Marianne Tatom Letts
Radiohead and the Resistant Concept Album
Published by Indiana University Press
Feb 14, 2011
Web Exclusive
Marianne Tatom Letts sets out to do the impossible—find a larger structure in Radiohead’s enigmatic mess. Instrumentally, she’s spot on, tonally dissecting each track of Kid A and Amnesiac with a surgeon’s precision—even if the details will probably escape all but her fellow music scholars.

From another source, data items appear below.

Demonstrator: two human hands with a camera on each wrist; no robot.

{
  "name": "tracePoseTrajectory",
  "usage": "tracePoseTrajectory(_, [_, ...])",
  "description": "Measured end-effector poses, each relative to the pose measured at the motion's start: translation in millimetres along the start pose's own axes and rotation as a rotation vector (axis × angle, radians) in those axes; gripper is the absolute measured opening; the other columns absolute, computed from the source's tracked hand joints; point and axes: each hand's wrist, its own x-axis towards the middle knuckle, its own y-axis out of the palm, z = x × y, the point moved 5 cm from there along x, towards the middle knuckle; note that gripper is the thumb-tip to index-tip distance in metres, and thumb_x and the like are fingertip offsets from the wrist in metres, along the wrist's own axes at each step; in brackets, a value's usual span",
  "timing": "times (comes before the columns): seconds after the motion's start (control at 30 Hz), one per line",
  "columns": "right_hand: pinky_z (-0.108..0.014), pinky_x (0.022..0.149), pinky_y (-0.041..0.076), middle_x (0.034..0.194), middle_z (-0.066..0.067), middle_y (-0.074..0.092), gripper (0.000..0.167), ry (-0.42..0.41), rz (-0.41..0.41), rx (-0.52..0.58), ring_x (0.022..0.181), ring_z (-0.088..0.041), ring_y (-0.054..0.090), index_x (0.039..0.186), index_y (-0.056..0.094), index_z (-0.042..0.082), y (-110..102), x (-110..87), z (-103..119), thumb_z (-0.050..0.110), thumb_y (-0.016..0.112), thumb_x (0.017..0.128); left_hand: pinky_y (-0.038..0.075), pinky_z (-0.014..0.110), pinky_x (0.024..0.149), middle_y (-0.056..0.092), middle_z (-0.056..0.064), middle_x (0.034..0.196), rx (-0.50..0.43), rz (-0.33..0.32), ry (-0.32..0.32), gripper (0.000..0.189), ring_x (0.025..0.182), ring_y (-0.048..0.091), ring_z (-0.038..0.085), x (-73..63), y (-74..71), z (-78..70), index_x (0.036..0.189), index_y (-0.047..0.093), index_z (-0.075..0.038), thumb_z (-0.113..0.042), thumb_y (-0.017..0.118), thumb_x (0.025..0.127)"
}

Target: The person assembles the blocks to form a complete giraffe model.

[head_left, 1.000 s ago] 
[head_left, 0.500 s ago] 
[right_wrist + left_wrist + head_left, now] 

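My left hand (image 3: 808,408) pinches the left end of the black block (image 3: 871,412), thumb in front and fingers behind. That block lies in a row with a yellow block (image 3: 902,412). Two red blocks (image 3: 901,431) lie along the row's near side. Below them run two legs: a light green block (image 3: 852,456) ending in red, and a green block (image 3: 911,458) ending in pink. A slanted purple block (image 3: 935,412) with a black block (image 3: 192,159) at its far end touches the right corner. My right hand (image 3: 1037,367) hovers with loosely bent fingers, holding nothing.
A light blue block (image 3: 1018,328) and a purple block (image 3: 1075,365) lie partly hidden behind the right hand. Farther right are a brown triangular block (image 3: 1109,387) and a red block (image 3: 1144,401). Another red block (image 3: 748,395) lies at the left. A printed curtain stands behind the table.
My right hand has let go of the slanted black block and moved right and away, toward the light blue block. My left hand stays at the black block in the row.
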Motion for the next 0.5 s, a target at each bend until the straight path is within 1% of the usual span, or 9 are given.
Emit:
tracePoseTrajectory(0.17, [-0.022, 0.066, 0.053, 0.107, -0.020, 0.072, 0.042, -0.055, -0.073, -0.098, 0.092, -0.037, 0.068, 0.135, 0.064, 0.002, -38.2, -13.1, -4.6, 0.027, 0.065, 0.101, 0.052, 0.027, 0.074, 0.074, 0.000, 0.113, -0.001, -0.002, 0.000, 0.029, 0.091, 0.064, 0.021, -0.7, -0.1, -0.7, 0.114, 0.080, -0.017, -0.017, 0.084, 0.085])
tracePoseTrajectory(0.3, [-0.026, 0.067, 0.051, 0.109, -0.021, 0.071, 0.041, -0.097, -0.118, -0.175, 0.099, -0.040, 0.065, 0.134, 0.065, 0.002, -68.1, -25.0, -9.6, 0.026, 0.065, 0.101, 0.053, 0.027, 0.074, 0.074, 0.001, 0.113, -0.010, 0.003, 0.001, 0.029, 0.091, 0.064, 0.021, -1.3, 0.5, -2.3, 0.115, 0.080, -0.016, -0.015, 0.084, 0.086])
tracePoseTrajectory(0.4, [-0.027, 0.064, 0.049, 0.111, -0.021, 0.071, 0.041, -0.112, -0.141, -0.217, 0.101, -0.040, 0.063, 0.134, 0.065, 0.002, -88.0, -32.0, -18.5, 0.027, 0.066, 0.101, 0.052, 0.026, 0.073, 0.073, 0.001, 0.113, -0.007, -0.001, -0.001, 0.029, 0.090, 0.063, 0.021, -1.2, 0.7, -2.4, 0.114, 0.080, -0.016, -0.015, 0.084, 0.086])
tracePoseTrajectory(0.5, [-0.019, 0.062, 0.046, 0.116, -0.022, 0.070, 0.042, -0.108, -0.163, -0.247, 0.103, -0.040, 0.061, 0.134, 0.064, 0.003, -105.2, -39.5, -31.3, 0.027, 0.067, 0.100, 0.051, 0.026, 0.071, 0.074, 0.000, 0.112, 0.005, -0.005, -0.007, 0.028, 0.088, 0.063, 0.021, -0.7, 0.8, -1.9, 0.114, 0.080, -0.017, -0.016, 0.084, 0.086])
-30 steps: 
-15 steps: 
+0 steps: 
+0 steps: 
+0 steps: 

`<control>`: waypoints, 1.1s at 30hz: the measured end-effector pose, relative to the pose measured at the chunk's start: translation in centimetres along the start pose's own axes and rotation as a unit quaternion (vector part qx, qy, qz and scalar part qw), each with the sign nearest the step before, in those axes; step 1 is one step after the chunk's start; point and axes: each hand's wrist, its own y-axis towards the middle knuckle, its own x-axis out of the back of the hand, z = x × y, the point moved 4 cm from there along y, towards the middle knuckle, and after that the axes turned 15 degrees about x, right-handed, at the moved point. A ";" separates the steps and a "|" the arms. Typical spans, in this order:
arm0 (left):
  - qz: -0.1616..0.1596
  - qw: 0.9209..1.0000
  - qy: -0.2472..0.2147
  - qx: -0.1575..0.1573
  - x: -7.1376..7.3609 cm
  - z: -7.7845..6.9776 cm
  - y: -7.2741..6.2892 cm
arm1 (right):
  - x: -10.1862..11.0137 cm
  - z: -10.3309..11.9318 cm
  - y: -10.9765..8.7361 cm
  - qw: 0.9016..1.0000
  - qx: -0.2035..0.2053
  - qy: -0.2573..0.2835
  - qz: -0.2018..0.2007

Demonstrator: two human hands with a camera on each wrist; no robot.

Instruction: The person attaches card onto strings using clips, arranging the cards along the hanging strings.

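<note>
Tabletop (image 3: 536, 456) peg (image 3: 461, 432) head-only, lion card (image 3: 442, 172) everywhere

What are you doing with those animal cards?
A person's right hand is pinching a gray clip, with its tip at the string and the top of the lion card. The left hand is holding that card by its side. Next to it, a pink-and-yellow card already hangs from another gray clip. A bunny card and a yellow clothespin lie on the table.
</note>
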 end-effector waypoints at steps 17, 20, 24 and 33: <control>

It’s when Letts turns her focus to lyrics that her thesis unravels. Radiohead insists that there is no greater narrative structure to their work, and that words are chosen for sound rather than meaning. It seems presumptuous to argue otherwise. Still Letts plows on, assigning deeper truths and making connections that seem, at best, tenuous. It’s a tough pill to swallow from someone who declares that vinyl has more worth than CDs, “whose shiny surface returns the narcissistic image of the listening subject rather than the enigmatic hole of despair of the vinyl album.”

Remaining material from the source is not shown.